We study a polynomial-time decision problem in which each input encodes a depth-$N$ causal execution in which a single non-duplicable token must traverse an ordered sequence of steps, revealing at most $O(1)$ bits of routing information at each step. The uncertainty in the problem lies in identifying the delivery path through the relay network rather than in the final accept/reject outcome, which is defined solely by completion of the prescribed execution. A deterministic Turing machine executes the process in $Θ(N)$ time. Using information-theoretic tools - specifically cut-set bounds for relay channels and Fano's inequality - we prove that any execution respecting the causal constraints requires $Ω(N)$ units of causal time, thereby ruling out asymptotic parallel speedup. We further show that no classical $\mathbf{NC}$ circuit family can implement the process when circuit depth is interpreted as realizable parallel time. This identifies a class of polynomial-time problems with intrinsic causal structure and highlights a gap between logical parallelism and causal executability.
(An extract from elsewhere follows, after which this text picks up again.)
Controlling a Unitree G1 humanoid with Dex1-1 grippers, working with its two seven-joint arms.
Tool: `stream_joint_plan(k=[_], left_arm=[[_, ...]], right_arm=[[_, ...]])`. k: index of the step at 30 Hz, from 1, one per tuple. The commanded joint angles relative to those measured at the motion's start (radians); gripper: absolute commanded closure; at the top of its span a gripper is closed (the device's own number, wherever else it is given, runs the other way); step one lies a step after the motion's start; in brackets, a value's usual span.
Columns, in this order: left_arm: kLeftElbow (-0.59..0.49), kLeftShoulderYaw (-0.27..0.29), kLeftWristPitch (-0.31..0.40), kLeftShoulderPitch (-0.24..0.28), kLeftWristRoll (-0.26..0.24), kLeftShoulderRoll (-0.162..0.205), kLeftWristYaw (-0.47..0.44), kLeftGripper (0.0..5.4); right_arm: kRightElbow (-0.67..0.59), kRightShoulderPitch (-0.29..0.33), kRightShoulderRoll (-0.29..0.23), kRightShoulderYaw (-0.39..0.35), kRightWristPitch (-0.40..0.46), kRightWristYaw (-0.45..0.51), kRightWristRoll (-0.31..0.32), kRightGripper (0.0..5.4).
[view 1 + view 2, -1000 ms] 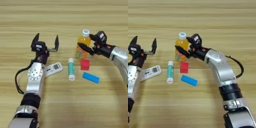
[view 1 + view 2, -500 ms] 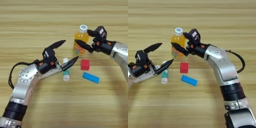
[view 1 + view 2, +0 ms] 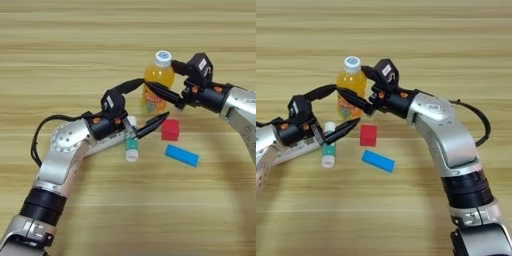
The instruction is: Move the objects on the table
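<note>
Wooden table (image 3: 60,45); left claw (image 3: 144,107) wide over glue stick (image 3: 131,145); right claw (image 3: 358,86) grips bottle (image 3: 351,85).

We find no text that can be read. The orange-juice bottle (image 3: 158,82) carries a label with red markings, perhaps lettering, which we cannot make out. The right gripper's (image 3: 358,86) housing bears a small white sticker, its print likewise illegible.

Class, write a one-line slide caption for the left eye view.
Right gripper closes around the orange-juice bottle while the open left gripper reaches over the glue stick, beside the red cube and blue block.
</note>
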Motion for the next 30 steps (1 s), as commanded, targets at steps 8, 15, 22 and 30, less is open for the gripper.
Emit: stream_joint_plan(k=[8,15,22,30], left_arm=[[0.045,0.01,-0.029,-0.028,0.053,-0.022,0.025,0.0],[0.071,0.01,-0.033,-0.035,0.064,-0.034,0.033,0.22],[0.09,0.012,-0.043,-0.041,0.074,-0.042,0.036,0.79],[0.072,0.011,-0.045,-0.032,0.076,-0.041,0.035,1.44]], right_arm=[[-0.063,0.01,-0.005,0.009,0.015,0.004,0.039,1.83],[-0.106,0.018,-0.011,0.012,0.033,0.002,0.061,1.83],[-0.141,0.023,-0.015,0.017,0.043,0.002,0.076,1.83],[-0.138,0.027,-0.022,0.022,0.038,0.003,0.072,1.83]])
翻译：我们研究了一个多项式时间判定问题，其中每个输入编码了一次深度为N的因果执行过程，在该过程中单个不可复制的令牌必须遍历一个有序步骤序列，且每一步最多暴露O(1)位的路由信息。该问题的不确定性在于通过中继网络识别传递路径，而非最终的接受/拒绝结果——后者仅由预设执行的完成来定义。确定性图灵机以Θ(N)时间执行该过程。利用信息论工具——具体而言是中继信道的割集界和Fano不等式——我们证明了任何遵循因果约束的执行都需要Ω(N)单位的因果时间，从而排除了渐近并行加速的可能性。我们进一步证明，当电路深度被解释为可实现的并行时间时，不存在经典的NC电路族能够实现该过程。这识别了一类具有内在因果结构的多项式时间问题，并凸显了逻辑并行性与因果可执行性之间的差距。